▶ ENTRIES SHOWN:
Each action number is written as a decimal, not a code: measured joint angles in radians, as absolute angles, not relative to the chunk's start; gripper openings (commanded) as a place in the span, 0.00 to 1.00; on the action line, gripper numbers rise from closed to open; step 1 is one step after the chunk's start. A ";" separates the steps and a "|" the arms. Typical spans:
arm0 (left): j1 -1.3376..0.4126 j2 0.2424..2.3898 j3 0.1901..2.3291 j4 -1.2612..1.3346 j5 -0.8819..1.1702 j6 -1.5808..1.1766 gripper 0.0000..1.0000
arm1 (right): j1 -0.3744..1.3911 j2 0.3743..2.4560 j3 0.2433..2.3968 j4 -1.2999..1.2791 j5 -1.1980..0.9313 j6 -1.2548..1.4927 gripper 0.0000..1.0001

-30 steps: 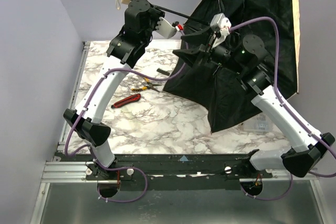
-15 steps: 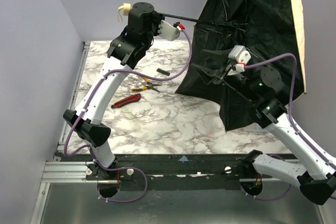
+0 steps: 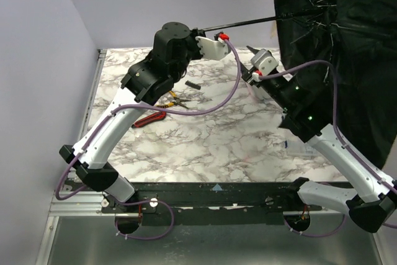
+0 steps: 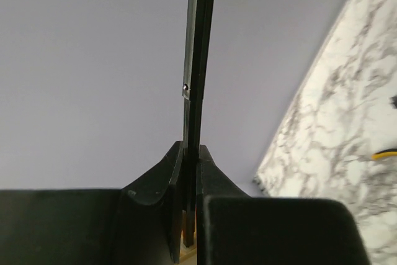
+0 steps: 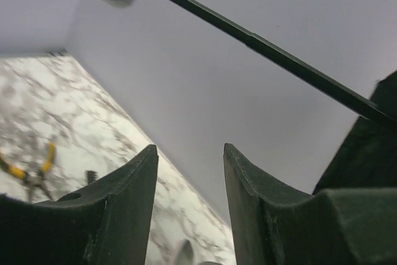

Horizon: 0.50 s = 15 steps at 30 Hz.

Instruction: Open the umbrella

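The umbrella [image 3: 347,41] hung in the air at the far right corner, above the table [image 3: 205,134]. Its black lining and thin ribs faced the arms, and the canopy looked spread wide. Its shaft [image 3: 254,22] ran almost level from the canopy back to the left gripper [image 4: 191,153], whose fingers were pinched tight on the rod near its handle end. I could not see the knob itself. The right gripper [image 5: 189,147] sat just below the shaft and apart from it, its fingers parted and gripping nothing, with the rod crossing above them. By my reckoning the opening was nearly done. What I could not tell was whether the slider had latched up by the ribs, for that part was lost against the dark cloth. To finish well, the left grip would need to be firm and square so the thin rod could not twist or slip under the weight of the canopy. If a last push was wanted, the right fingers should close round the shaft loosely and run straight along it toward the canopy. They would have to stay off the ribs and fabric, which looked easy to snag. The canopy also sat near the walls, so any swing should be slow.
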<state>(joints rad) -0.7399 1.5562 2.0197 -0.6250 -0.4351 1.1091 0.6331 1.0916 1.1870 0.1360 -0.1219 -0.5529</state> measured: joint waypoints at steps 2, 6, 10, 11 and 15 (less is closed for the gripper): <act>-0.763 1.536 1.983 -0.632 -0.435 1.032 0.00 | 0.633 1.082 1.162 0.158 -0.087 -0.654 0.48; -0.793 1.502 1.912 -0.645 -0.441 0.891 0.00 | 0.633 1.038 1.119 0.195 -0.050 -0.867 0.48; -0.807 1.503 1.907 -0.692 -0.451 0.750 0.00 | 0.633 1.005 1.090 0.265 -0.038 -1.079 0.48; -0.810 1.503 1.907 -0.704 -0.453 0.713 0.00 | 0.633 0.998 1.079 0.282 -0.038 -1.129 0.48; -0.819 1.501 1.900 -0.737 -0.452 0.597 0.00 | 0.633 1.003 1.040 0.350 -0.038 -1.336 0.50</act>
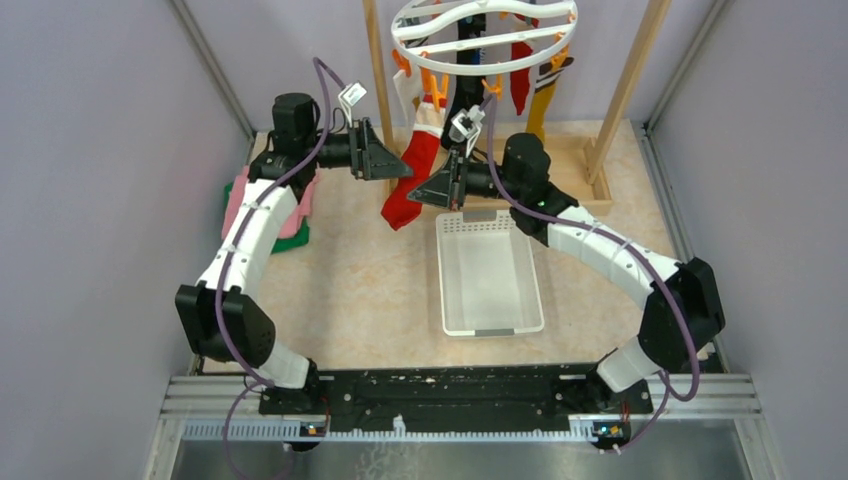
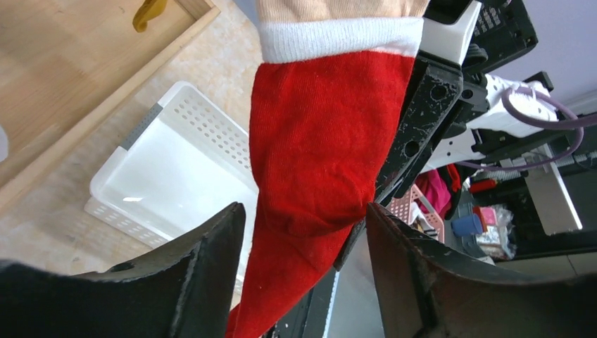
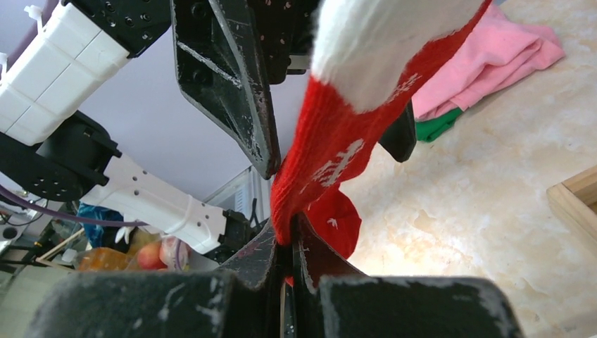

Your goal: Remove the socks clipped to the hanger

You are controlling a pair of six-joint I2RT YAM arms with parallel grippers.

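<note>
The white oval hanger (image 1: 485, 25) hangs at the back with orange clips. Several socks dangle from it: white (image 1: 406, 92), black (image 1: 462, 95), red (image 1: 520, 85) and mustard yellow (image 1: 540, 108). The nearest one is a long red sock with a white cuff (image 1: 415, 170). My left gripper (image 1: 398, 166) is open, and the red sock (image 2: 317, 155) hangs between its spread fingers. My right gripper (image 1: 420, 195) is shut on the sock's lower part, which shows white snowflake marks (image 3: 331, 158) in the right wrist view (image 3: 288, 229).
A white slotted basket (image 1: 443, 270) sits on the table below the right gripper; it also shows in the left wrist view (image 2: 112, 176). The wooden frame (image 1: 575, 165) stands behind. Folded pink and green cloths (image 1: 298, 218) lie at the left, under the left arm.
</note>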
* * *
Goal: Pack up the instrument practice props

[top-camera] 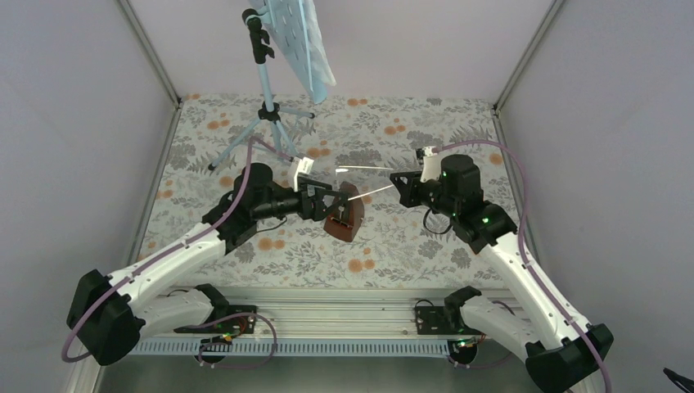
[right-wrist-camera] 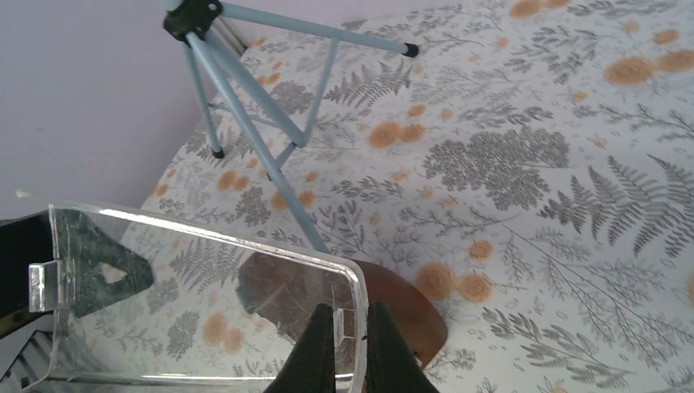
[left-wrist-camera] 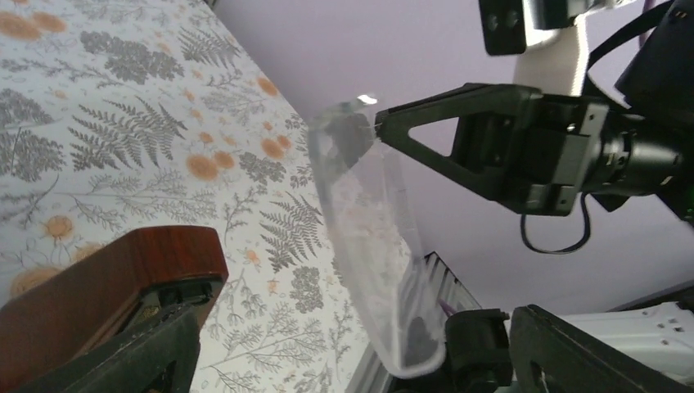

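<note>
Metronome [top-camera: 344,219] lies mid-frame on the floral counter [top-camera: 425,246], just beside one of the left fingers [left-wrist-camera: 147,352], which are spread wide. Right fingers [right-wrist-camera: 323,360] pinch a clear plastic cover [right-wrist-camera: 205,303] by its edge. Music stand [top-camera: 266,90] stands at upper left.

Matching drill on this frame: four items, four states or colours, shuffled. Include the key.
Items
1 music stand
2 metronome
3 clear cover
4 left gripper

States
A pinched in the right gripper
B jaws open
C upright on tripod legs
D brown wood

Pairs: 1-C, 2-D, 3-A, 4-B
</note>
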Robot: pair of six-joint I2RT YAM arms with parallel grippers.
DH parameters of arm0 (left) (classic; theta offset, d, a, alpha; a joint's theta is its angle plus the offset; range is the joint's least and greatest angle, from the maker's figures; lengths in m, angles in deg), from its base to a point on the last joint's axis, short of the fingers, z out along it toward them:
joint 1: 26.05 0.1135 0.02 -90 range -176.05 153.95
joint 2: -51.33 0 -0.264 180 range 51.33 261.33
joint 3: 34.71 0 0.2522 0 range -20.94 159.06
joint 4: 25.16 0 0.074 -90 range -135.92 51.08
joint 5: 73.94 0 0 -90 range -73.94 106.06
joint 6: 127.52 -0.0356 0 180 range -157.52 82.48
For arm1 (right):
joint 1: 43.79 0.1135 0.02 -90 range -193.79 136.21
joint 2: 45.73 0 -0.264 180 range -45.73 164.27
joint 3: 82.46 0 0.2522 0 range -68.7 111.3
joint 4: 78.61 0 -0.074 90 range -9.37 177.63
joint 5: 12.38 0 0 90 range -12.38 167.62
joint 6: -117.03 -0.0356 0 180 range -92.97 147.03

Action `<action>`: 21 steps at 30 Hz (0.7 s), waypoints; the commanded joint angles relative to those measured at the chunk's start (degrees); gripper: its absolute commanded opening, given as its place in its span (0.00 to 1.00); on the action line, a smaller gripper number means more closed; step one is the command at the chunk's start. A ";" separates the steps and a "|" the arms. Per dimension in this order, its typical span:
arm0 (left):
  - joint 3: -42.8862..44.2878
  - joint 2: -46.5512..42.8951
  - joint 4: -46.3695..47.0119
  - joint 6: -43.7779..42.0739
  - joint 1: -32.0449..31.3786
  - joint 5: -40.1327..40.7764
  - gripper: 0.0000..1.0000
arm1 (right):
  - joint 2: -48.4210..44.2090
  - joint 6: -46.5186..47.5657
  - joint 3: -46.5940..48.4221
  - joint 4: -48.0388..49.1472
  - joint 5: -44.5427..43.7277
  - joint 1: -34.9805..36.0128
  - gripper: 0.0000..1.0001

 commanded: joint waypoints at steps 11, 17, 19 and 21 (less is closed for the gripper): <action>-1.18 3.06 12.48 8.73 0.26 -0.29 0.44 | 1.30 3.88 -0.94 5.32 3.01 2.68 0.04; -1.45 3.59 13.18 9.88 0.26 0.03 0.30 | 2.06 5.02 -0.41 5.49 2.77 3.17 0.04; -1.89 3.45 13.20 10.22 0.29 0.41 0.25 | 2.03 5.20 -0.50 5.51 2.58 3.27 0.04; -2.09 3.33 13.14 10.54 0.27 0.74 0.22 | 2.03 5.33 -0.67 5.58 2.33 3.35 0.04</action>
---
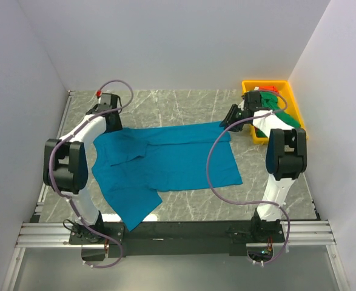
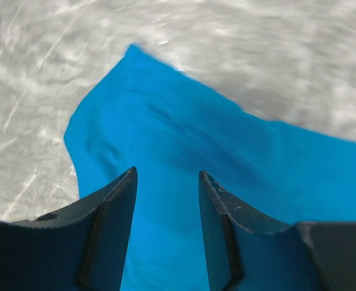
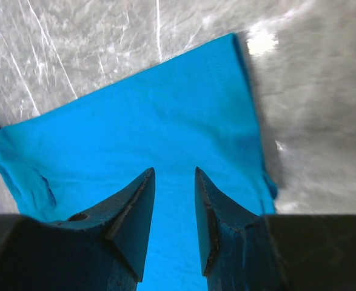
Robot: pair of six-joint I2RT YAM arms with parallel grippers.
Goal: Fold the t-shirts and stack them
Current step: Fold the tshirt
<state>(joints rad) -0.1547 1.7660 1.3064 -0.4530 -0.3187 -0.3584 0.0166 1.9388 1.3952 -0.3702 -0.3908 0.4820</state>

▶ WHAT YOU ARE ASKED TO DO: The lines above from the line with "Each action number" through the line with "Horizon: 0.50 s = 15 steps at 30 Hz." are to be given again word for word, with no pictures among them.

▶ RESULT FOR THIS EXERCISE:
Each action number is written as a decimal, not a code: measured joint angles in radians, as absolute angles, not relative to the chunk's start; gripper openings (commanded) as a place in the span, 0.00 to 1.00; on the action line, gripper numbers rise from closed to open; step 1 is one step after the chunk's start. A ";" separates the steps and a "|" the arms. Typical spans:
arm0 (left): j1 -1.3376..0.4126 j2 0.2424..2.3898 j3 0.1901..2.3291 j4 -1.2612..1.3346 j5 -0.8819..1.1702 j6 -1.5808..1.1766 gripper 0.0000..1.0000
arm1 (right): j1 -0.3744..1.3911 j2 0.3743..2.4560 j3 0.2433..2.3968 j4 -1.2999..1.2791 j5 -1.1980..0.9313 j6 -1.2548..1.4927 gripper 0.0000..1.0001

-30 steps: 
-15 steps: 
+0 steps: 
+0 steps: 
+0 steps: 

Horizon: 0.50 s = 15 steps at 30 Hz.

This output requires no further additions.